> EXERCISE REQUIREMENTS: Give back the entries exactly, ending with the "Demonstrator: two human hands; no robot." line.

Records from a collection:
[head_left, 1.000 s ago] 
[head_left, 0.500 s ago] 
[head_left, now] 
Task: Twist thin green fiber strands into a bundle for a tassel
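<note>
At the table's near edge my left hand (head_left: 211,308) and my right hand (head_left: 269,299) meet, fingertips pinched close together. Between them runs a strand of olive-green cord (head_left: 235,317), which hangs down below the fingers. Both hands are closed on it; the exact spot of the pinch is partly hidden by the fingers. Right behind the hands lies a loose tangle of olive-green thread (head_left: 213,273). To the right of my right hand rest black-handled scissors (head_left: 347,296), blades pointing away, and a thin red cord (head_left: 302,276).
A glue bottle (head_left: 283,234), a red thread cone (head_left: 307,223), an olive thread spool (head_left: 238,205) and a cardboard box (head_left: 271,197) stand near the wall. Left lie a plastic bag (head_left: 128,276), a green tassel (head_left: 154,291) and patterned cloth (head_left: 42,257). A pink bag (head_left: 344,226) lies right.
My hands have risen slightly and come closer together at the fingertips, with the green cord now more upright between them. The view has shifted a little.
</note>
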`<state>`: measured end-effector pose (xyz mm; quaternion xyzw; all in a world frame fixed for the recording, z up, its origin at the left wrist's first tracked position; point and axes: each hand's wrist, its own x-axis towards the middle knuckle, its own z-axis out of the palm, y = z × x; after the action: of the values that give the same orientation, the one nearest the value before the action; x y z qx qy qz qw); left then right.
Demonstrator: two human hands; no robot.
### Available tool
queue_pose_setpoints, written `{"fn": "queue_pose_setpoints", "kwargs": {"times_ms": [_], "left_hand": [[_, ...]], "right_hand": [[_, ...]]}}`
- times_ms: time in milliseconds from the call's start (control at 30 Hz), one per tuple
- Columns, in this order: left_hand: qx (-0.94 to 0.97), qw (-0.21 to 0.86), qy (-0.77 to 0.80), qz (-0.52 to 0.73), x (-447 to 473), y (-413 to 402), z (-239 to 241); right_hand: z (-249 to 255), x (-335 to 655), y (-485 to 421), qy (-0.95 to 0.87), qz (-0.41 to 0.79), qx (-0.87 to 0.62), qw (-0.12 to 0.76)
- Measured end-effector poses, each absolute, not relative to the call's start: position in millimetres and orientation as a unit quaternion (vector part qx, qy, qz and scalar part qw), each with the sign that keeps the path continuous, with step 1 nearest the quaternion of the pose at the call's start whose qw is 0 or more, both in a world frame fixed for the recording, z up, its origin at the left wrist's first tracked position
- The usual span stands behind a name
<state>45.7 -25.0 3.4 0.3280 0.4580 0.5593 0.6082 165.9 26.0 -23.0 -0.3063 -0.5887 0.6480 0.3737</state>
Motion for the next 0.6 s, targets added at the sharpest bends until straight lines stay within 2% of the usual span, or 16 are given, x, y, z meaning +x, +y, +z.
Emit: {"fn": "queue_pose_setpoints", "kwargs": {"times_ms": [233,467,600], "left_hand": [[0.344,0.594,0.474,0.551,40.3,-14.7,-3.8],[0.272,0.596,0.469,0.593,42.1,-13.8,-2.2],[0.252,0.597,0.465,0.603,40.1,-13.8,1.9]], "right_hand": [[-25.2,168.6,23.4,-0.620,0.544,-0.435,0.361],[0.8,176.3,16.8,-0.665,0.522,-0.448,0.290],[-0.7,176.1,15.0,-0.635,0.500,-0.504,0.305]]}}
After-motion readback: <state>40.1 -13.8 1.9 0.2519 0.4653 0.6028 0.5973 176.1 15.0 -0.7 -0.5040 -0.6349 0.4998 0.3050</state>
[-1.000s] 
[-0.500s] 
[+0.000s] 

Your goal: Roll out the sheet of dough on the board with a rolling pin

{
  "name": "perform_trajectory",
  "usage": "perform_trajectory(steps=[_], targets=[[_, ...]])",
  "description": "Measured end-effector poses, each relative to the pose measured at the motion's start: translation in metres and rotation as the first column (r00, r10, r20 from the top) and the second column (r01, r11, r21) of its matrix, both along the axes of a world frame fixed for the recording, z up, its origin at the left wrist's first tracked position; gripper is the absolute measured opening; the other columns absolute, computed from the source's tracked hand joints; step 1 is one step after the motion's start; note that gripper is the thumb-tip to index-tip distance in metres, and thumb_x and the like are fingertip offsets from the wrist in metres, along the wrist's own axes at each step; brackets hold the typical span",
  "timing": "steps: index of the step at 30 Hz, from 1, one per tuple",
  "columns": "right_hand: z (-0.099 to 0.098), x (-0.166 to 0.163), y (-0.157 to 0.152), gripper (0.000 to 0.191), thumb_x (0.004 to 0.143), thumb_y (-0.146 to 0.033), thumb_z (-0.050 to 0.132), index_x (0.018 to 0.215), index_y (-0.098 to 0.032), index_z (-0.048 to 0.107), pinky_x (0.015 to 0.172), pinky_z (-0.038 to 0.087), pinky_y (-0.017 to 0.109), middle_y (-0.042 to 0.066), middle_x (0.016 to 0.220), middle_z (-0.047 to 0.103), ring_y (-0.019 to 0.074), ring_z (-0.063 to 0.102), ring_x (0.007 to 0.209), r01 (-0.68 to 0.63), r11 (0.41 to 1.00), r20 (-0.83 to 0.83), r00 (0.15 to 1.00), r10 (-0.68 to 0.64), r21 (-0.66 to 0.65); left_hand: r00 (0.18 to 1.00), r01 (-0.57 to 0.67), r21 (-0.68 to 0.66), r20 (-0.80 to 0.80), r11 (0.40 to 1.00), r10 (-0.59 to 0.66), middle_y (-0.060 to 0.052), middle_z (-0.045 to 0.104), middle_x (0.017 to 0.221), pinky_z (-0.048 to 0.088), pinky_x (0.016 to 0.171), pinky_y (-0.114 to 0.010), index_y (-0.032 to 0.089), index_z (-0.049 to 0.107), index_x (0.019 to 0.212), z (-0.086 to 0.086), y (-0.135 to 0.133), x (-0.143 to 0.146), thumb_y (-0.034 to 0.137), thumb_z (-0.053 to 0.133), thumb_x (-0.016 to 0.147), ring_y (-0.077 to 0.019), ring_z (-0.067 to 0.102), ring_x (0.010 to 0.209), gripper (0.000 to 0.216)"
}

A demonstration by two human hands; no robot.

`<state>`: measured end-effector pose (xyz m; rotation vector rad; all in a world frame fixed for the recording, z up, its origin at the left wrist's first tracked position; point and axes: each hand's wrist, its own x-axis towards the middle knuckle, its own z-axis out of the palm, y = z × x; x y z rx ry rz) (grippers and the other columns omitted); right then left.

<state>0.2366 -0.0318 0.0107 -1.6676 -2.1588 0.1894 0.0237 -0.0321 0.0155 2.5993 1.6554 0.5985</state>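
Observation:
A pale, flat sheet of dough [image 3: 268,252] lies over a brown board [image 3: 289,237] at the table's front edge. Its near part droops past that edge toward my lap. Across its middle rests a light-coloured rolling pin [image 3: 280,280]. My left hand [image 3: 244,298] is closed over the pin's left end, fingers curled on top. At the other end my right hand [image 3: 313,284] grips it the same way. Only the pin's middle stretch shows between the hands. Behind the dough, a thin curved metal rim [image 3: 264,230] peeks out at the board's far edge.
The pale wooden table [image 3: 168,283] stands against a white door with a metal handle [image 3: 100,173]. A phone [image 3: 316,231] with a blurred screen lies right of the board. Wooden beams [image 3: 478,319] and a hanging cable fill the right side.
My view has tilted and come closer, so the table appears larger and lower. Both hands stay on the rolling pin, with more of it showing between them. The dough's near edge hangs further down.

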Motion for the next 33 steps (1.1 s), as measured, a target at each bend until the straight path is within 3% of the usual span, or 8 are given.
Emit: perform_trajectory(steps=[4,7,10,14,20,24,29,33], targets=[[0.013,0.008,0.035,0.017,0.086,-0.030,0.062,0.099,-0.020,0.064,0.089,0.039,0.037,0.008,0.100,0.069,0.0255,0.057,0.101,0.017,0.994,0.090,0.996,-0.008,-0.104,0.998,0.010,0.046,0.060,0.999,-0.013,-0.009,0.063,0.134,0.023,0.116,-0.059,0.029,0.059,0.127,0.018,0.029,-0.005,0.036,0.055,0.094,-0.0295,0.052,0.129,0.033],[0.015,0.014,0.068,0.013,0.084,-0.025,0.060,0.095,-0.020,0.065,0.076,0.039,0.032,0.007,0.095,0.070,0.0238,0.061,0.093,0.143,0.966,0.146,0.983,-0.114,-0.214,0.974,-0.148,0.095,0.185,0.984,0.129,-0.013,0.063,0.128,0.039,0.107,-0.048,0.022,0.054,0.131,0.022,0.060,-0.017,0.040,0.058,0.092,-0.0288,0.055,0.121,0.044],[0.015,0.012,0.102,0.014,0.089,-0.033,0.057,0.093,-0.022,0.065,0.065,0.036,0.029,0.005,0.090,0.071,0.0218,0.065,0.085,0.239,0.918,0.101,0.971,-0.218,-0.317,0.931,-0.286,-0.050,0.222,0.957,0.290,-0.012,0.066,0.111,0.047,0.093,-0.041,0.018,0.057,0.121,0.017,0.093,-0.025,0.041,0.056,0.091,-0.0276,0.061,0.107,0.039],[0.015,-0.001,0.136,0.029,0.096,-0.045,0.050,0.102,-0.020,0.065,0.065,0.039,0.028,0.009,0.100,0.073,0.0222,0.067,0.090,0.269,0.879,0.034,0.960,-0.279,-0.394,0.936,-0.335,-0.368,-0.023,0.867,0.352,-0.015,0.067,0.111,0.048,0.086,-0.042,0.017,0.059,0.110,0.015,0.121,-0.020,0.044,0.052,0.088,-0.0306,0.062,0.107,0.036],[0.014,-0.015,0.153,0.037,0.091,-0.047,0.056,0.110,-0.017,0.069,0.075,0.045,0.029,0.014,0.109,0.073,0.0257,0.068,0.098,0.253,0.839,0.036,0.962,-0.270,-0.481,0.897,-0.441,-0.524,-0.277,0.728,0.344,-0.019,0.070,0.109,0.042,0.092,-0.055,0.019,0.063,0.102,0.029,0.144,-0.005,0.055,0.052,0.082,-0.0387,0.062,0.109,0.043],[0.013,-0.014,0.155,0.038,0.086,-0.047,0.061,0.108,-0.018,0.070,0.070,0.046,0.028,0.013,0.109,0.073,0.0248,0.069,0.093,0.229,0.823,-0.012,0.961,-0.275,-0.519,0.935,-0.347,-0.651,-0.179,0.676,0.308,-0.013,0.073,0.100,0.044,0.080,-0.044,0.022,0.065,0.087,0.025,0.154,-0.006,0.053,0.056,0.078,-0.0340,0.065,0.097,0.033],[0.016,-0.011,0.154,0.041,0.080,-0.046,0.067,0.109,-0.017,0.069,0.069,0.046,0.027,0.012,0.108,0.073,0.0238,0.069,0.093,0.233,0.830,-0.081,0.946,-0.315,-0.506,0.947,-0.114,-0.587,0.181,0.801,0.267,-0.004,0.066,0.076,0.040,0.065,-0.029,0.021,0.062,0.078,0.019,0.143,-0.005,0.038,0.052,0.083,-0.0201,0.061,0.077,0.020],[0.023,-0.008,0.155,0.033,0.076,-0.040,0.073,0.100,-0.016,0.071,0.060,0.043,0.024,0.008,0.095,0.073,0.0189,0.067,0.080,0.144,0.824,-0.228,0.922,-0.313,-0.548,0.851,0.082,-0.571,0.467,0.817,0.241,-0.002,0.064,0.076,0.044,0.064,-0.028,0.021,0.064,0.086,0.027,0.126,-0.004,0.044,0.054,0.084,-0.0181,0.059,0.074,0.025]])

> ANSWER AREA:
[head_left, 1.000 s ago] 
[head_left, 0.500 s ago] 
[head_left, now] 
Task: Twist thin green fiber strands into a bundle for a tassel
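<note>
At the table's near edge my left hand (head_left: 211,308) and my right hand (head_left: 269,299) meet, fingertips pinched close together. Between them runs a strand of olive-green cord (head_left: 235,317), which hangs down below the fingers. Both hands are closed on it; the exact spot of the pinch is partly hidden by the fingers. Right behind the hands lies a loose tangle of olive-green thread (head_left: 213,273). To the right of my right hand rest black-handled scissors (head_left: 347,296), blades pointing away, and a thin red cord (head_left: 302,276).
A glue bottle (head_left: 283,234), a red thread cone (head_left: 307,223), an olive thread spool (head_left: 238,205) and a cardboard box (head_left: 271,197) stand near the wall. Left lie a plastic bag (head_left: 128,276), a green tassel (head_left: 154,291) and patterned cloth (head_left: 42,257). A pink bag (head_left: 344,226) lies right.
My hands have risen slightly and come closer together at the fingertips, with the green cord now more upright between them. The view has shifted a little.
</note>
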`<state>`: measured end-effector pose (xyz mm; quaternion xyzw; all in a world frame fixed for the recording, z up, its origin at the left wrist's first tracked position; point and axes: each hand's wrist, its own x-axis towards the middle knuckle, its own z-axis out of the palm, y = z × x; after the action: of the values that give the same orientation, the one nearest the value before the action; x y z qx qy qz qw); left then right.
Demonstrator: two human hands; no robot.

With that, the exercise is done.